Les enfants pratiquent instinctivement cette respiration profonde et diaphragmatique, mais nous avons tendance à nous en éloigner avec tout le stress de notre mode de vie moderne et trépidant. Le résultat est que cette respiration superficielle offre à nos organes et tissus (en particulier notre cerveau) beaucoup moins d’oxygène que si nous respirions plus profondément. La respiration profonde nous aide aussi à rester serein et à mieux gérer le stress de la vie.

La respiration profonde

Cette technique fonctionne mieux lorsqu’elle est pratiquée en position allongée, au début de son apprentissage. Une fois que vous êtes plus à l’aise avec elle, vous pouvez la pratiquer en position assise. L’objectif est de commencer à respirer dans votre abdomen, en plaçant une main à cet endroit, et en vous concentrant sur les mouvements de montée et de descente de votre ventre pendant que vous respirez. La main sur la poitrine doit rester immobile, ce qui permet d’éliminer la respiration superficielle de la partie supérieure de la poitrine.

1. Allongez-vous sur le dos et placez une main (paume vers le bas) sur le haut de votre poitrine, l’autre sur votre ventre, sous le nombril.

2. Inspirez par le nez, aussi lentement et complètement que vous le souhaitez. Concentrez-vous sur la respiration dans votre abdomen, en remplissant votre ventre d’air, la main sur votre ventre se soulevant tout en gardant la poitrine immobile.

3. Expirez par la bouche lentement et complètement jusqu’à ce qu’il n’y ait plus d’air.

4. Répétez l’opération jusqu’à 10 fois.

Si vous êtes anxieux ou stressé, augmentez le nombre de répétitions à 20 ou 30.

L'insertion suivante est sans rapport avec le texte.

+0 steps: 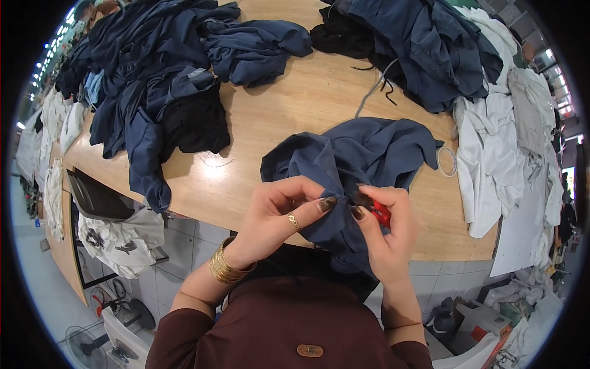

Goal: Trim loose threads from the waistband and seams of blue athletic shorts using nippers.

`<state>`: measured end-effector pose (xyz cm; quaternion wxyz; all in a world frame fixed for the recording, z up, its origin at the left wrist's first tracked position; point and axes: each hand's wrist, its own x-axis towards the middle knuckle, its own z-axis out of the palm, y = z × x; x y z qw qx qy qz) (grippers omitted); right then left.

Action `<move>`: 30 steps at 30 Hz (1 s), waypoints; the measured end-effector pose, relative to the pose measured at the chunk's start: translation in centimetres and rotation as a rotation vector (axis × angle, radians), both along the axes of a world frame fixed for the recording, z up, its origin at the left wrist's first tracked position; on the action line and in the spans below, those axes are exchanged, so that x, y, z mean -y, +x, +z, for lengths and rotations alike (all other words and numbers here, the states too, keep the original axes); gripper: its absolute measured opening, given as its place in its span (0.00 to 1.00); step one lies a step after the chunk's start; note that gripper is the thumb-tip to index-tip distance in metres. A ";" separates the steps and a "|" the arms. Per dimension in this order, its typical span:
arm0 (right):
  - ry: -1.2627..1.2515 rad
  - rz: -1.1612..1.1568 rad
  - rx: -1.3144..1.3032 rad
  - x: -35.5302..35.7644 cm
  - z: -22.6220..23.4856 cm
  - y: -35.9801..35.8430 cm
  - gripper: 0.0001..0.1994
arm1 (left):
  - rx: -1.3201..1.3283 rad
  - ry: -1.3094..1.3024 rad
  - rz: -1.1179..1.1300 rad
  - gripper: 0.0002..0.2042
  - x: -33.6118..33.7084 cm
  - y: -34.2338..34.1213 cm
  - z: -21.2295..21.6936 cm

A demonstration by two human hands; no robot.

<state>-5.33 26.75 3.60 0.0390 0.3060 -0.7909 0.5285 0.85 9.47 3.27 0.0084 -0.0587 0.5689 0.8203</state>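
Observation:
A dark blue garment (375, 144) lies bunched at the table's near edge, part of it hanging over toward my lap. My left hand (270, 212) is closed, pinching a fold of it between thumb and forefinger. Close beside, my right hand (390, 224) is closed too, its thumb and fingertips at the same fold. Tucked inside that hand is a small red tool (381, 214), mostly hidden by the fingers; its working end does not show. Whether the right fingertips grip cloth or a thread is too small to tell.
Heaps of dark blue and black clothes (147, 74) cover the table's far left, with another dark blue pile (424, 49) at far right. White cloth (491, 154) hangs over the right side. A roll of tape (447, 161) lies by the garment. A grey cord (372, 92) trails behind it.

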 end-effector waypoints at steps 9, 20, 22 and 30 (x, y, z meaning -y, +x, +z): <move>0.082 -0.011 -0.123 -0.2 0.1 -0.1 0.13 | 0.004 0.006 0.036 0.05 -0.2 -0.1 -0.3; 0.155 -0.012 -0.331 -0.1 0.0 -0.4 0.14 | 0.013 0.010 0.061 0.04 -0.4 -0.3 0.4; 0.157 -0.014 -0.333 -0.1 0.0 -0.4 0.14 | -0.003 0.008 0.058 0.04 -0.4 -0.3 0.3; 0.141 -0.013 -0.314 -0.1 0.0 -0.5 0.13 | 0.009 -0.030 0.054 0.04 -0.2 -0.2 0.3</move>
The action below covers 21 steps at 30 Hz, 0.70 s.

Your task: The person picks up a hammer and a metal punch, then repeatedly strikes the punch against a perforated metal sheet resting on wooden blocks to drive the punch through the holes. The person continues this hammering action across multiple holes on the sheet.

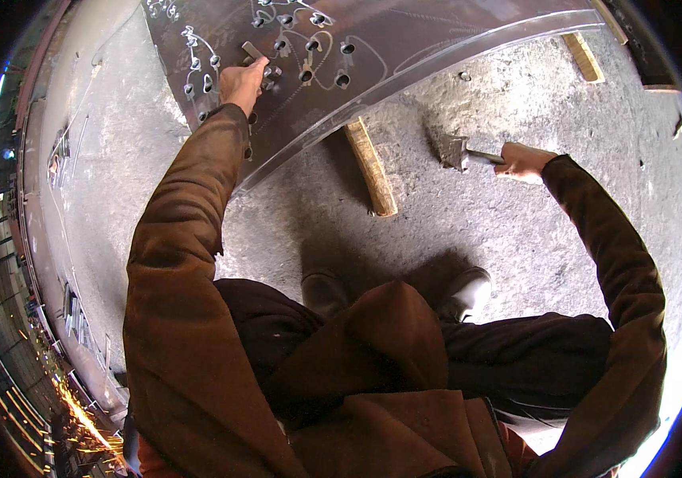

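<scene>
A large dark steel plate (297, 107) with several round holes and pale curved marks around them lies ahead of me. Over its left part, my left hand (241, 86) is closed around a short metal piece (253, 52), whose top end sticks out past the fingers. What kind of tool it is, I cannot make out. Off to the right, away from the plate, my right hand (524, 162) grips the handle of a hammer (454, 152). The hammer's blocky head points left, above the concrete floor.
A wooden block (371, 171) juts from under the plate's near edge, and another wooden block (583, 58) lies farther right. My boots (468, 293) stand on the rough concrete floor (548, 263). Orange sparks (78, 410) fly at the far lower left.
</scene>
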### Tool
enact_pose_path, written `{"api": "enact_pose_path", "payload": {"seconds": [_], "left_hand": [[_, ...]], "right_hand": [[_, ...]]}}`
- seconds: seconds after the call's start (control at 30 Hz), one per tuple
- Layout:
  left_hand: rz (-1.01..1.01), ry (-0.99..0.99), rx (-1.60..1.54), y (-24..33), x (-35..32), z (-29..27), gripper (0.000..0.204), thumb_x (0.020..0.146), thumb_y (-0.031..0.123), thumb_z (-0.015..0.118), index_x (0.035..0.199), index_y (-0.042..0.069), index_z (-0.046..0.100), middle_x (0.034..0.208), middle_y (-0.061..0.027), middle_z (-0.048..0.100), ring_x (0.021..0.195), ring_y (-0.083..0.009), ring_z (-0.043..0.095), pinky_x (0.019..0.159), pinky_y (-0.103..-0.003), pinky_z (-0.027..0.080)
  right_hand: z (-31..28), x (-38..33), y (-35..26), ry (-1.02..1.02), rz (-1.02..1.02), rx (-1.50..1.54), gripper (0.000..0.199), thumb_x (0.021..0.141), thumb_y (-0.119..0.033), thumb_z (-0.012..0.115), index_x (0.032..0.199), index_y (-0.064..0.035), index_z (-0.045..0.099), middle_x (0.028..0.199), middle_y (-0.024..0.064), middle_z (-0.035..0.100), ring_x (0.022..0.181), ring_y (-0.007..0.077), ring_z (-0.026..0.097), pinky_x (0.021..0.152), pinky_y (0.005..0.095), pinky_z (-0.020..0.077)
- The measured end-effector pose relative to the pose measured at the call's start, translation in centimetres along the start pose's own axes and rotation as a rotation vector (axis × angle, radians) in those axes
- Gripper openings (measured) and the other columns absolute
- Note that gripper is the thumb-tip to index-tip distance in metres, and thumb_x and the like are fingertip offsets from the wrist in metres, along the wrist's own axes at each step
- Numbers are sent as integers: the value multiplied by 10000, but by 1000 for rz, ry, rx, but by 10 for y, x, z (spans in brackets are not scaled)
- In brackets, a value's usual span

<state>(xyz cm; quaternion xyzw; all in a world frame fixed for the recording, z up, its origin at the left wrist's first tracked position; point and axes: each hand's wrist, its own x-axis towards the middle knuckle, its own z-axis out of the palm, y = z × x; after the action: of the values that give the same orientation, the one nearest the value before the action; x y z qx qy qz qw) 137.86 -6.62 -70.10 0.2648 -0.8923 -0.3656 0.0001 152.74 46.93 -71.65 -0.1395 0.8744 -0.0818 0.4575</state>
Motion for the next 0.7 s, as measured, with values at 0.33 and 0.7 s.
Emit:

N’oubliez pas que si vous n’êtes pas habitué à cette respiration diaphragmatique plus profonde, elle vous semblera étrange et peut être difficile au début. Avec de la pratique et de la patience, cela deviendra plus facile et vous profiterez des bienfaits d’une respiration plus profonde pour votre santé.

Box breathing (respiration en boîte)

Cet exercice simple peut vous aider lorsque vous vous sentez débordé, que vous avez du mal à vous endormir ou que vous avez simplement besoin de faire une pause.

1. Trouvez une position confortable, assise, allongée ou debout.

2. Inspirez par le nez aussi lentement que possible pendant quatre secondes.

3. Retenez votre souffle pendant quatre secondes.

4. Expirez par la bouche en comptant jusqu’à quatre.

5. Retenez votre souffle pendant quatre secondes.

6. Répétez 10 fois ou autant de fois que vous le souhaitez pour vous sentir plus calme et plus centré.

En conclusion

C’est par une profonde inspiration que nous entrons dans le monde et par une expiration que nous le quittons. Il n’est donc pas étonnant que le souffle, ces points de ponctuation qui marquent le début et la fin d’une vie, puisse avoir plus d’influence que nous ne l’avions imaginé et renfermer des secrets qu’il nous reste à découvrir.